As referred to previously, HDL can be also divided into HDL containing Apo A-I (but not Apo A-II) and HDL containing both Apo A-I and ApoA-II, which seems to be less cardioprotective [40]. Pre-β1-HDL is a minor subfraction of HDL containing Apo A-I, that contains neither Apo A-II nor the initial acceptor of cellular cholesterol in the process of reverse cholesterol transport [41]. Enhanced levels of pre-β1-HDL were observed in patients with stages 3a, 3b, and 4 of CKD, which clearly reveals disturbances in the metabolism of HDL in kidney disease [45]. Moreover, it was reported that, as the estimated glomerular filtration rate decreases, the ratio pre-β1-HDL/HDL containing Apo A-I without Apo A-II increases [45].

Controversially, Alabakovska et al. reported that in ESRD patients, HDL2b, the larger subpopulation, was reduced and HDL3c was increased [46]. Another study reported that HDL2 was significantly decreased in both CKD and ESRD patients, while HDL3 was higher in ESRD patients, as compared to controls [47].

Kidney transplantation, a common option for the treatment of ESRD patients, has been associated with improvement of the lipid profile [48]; however, data indicate that dyslipidemia still persists after transplantation [49]. Concerning HDL subfractions after kidney transplantation, Stefanovic et al. [50], conducting a study in children and adolescents with ESRD, reported that non-transplanted patients had lower mean HDL particle size, lower percentages of HDL2b, and higher percentages of HDL3a, 3b, and 3c subpopulations than post-transplantation patients, suggesting an atheroprotective effect for kidney transplantation [50].
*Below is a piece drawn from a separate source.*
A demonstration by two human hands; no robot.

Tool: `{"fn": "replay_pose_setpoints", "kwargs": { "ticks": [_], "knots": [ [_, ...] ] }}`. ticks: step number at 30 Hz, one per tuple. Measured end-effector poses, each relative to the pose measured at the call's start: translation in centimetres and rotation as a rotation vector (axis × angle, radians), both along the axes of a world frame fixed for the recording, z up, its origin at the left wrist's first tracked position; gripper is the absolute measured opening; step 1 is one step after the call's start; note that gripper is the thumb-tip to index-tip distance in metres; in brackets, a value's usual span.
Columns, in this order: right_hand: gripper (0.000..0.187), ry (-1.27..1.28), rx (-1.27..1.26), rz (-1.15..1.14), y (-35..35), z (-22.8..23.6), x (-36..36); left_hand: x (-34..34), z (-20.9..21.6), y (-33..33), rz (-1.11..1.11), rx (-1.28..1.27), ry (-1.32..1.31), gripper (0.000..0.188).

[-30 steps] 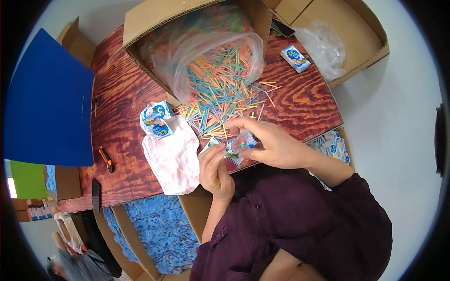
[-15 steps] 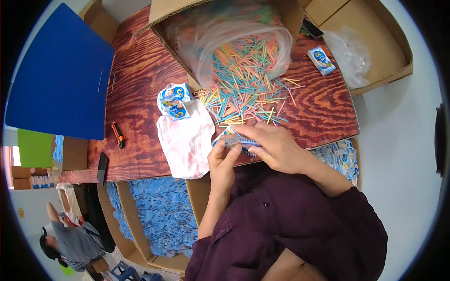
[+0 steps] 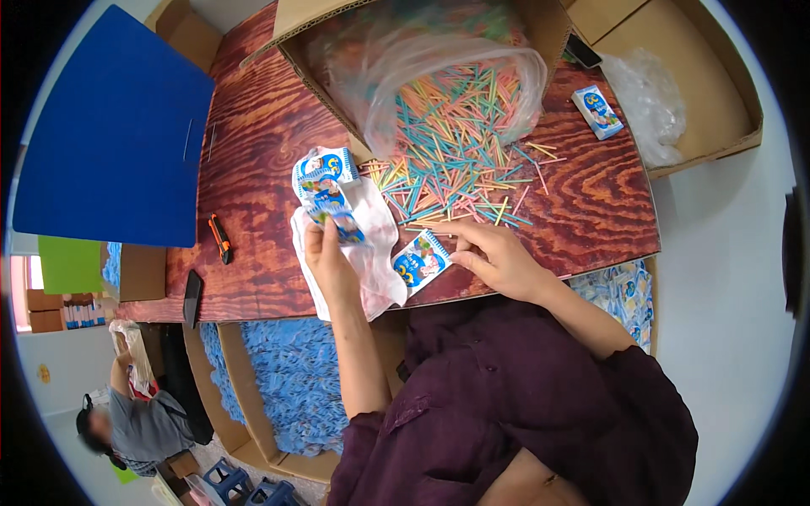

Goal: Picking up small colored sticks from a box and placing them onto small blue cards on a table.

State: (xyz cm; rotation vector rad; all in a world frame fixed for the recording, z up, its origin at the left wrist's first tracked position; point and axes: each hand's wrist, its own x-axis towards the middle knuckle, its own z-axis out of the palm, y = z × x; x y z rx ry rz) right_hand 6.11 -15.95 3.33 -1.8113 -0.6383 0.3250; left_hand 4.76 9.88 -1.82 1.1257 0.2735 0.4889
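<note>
My left hand (image 3: 331, 263) pinches a small blue-and-white packet (image 3: 348, 226) over a white cloth with pink stains (image 3: 368, 202). More packets of the same kind (image 3: 325, 173) lie stacked on the far end of that cloth. Another packet (image 3: 422, 265) lies flat near the table edge, between my hands. Beside it is my right hand (image 3: 510, 263), thumb and forefinger apart, with the fingertips at the near edge of a pile of thin pastel sticks (image 3: 456, 160). I see nothing held in it.
The sticks spill from a plastic bag (image 3: 375, 101) in a tipped cardboard box (image 3: 325, 93). An orange-black cutter (image 3: 220, 239), a phone (image 3: 193, 297) and a small box (image 3: 597, 112) lie on the table (image 3: 261, 169). Below stands a carton of blue packets (image 3: 291, 371). A person (image 3: 148, 422) works at lower left.
My hands have parted. The left has carried the packet leftward to the cloth; the right has opened near the sticks. The packet lying beneath them now shows fully. The view has shifted slightly.
</note>
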Motion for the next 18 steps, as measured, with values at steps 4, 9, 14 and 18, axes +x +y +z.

A shift in HDL size towards larger subpopulations was found in patients with proteinuria [51], suggesting that proteinuria is associated with the loss of small HDL by the kidney; however, the impact of these alterations in cholesterol transport were not evaluated. It was also reported that HDL3 subpopulations decrease and oxidized HDL2 augments with increasing severity of CKD [52].

Doubts concerning which HDL subpopulation(s) are more or less atheroprotective still remain.